== WHAT IS NEEDED ==
Return the data below unchanged, without images.

Top of STORED DATA

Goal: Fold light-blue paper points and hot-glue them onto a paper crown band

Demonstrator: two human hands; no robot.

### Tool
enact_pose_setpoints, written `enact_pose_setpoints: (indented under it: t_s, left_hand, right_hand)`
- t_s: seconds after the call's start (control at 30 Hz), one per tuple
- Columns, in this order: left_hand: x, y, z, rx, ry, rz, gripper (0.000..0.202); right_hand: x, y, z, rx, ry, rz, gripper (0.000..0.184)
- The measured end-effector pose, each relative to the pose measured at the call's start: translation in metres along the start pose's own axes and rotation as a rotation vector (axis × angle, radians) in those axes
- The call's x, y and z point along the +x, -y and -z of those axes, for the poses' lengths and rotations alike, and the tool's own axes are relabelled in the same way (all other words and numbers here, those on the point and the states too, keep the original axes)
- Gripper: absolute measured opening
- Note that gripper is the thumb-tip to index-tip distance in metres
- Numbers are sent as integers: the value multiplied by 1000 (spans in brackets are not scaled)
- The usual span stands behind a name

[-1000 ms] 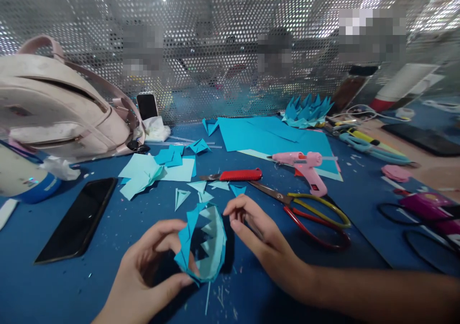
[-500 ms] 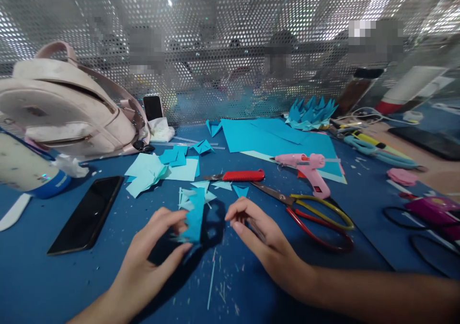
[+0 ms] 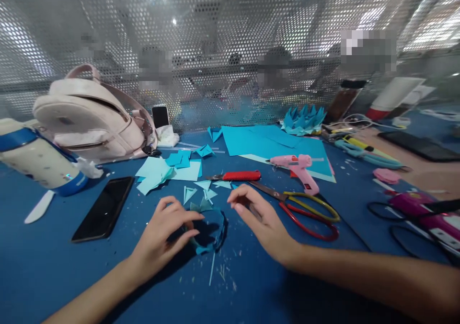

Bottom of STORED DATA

== RESULT BELOW ==
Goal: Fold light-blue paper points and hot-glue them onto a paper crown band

Demonstrator: two human hands; no robot.

### Tool
enact_pose_setpoints, written `enact_pose_setpoints: (indented under it: t_s, left_hand, right_hand)`
- t_s: seconds after the call's start (control at 30 Hz), one per tuple
- Columns, in this order: left_hand: x, y, z, rx, ry, rz, gripper (0.000..0.202); right_hand: x, y, z, rx, ry, rz, gripper (0.000..0.184)
- The measured end-effector pose, each relative to the pose measured at the call's start: translation in metres along the start pose's own axes and rotation as a rotation vector (axis × angle, radians) in those axes
- The call's x, y and z point along the +x, -y and -z of those axes, for the poses' lengths and rotations alike, and the tool's own axes are relabelled in the same way (all other words and numbers here, those on the point and the states too, keep the original axes)
- Gripper: absolute measured opening
- Note that gripper is the thumb-tip to index-tip distance in metres
- Numbers are sent as integers: the value multiplied by 1000 (spans in brackets are not scaled)
- The usual span stands behind a name

[-1000 ms] 
[-500 ms] 
[+0 ms] 

Nothing else is part of this output.